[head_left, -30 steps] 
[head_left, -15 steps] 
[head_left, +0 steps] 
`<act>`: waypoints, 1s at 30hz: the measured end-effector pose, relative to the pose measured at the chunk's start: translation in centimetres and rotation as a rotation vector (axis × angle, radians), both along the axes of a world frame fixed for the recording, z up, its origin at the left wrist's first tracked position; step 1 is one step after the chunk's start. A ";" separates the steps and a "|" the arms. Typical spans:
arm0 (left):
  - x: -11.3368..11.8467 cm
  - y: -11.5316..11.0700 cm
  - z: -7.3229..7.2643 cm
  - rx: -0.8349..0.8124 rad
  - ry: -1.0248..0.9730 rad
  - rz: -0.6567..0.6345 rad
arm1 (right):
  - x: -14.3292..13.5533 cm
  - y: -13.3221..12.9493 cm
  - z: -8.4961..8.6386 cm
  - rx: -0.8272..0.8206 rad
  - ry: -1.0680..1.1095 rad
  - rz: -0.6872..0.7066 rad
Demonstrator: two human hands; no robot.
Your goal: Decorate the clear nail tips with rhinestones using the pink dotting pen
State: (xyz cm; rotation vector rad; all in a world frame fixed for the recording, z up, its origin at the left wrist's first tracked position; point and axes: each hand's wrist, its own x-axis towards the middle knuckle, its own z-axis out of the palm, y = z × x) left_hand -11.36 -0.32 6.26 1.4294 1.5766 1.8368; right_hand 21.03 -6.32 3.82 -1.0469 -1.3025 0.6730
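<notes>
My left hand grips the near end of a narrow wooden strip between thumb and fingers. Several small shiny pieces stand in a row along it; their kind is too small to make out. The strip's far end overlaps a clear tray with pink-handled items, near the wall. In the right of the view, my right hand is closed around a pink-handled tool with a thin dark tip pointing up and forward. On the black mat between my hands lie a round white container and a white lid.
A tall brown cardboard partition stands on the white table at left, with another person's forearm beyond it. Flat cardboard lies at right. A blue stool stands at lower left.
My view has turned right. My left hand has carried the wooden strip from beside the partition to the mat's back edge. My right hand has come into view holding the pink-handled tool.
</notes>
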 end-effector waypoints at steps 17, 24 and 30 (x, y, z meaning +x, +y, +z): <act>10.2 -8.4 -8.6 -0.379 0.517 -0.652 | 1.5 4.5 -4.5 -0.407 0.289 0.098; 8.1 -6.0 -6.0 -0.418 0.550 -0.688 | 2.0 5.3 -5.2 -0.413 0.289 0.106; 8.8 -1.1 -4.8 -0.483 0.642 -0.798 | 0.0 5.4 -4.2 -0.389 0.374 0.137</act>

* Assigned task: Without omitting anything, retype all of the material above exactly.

* Answer below:
[head_left, -30 steps] 
[head_left, -15 steps] 
[head_left, +0 steps] 
`<act>`: waypoints, 1s at 30hz: the measured end-effector pose, relative to the pose measured at the chunk's start: translation in centimetres and rotation as a rotation vector (axis × angle, radians), both along the axes of a world frame fixed for the recording, z up, its origin at the left wrist's first tracked position; step 1 is one step after the chunk's start. A ";" separates the steps and a "|" the arms. Typical spans:
arm0 (left):
  - x: -11.3368..11.8467 cm
  - y: -11.5316..11.0700 cm
  - z: -7.3229..7.2643 cm
  - rx: -0.8349..0.8124 rad
  - ry: -1.0248..0.9730 rad
  - rz: -0.6567..0.6345 rad
arm1 (right):
  - x: -14.3292..13.5533 cm
  - y: -13.3221..12.9493 cm
  - z: -8.4961..8.6386 cm
  - rx: -0.8272..0.8206 rad
  - ry: -1.0680..1.1095 rad
  - rz: -0.6872..0.7066 rad
Demonstrator: two human hands; no robot.
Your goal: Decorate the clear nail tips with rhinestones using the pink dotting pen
State: (xyz cm; rotation vector rad; all in a world frame fixed for the recording, z up, its origin at the left wrist's first tracked position; point and axes: each hand's wrist, its own x-axis towards the middle knuckle, its own z-axis out of the palm, y = z × x) left_hand -11.36 -0.32 6.26 1.4294 1.5766 1.8368; right_hand 21.03 -6.32 3.82 -1.0469 -1.3025 0.6730
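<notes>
My left hand grips the near end of a narrow wooden strip between thumb and fingers. Several small shiny pieces stand in a row along it; their kind is too small to make out. The strip's far end overlaps a clear tray with pink-handled items, near the wall. In the right of the view, my right hand is closed around a pink-handled tool with a thin dark tip pointing up and forward. On the black mat between my hands lie a round white container and a white lid.
A tall brown cardboard partition stands on the white table at left, with another person's forearm beyond it. Flat cardboard lies at right. A blue stool stands at lower left.
My view has turned right. My left hand has carried the wooden strip from beside the partition to the mat's back edge. My right hand has come into view holding the pink-handled tool.
</notes>
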 end-effector waypoints at steps 17, 24 and 30 (x, y, z meaning +x, +y, +z): <act>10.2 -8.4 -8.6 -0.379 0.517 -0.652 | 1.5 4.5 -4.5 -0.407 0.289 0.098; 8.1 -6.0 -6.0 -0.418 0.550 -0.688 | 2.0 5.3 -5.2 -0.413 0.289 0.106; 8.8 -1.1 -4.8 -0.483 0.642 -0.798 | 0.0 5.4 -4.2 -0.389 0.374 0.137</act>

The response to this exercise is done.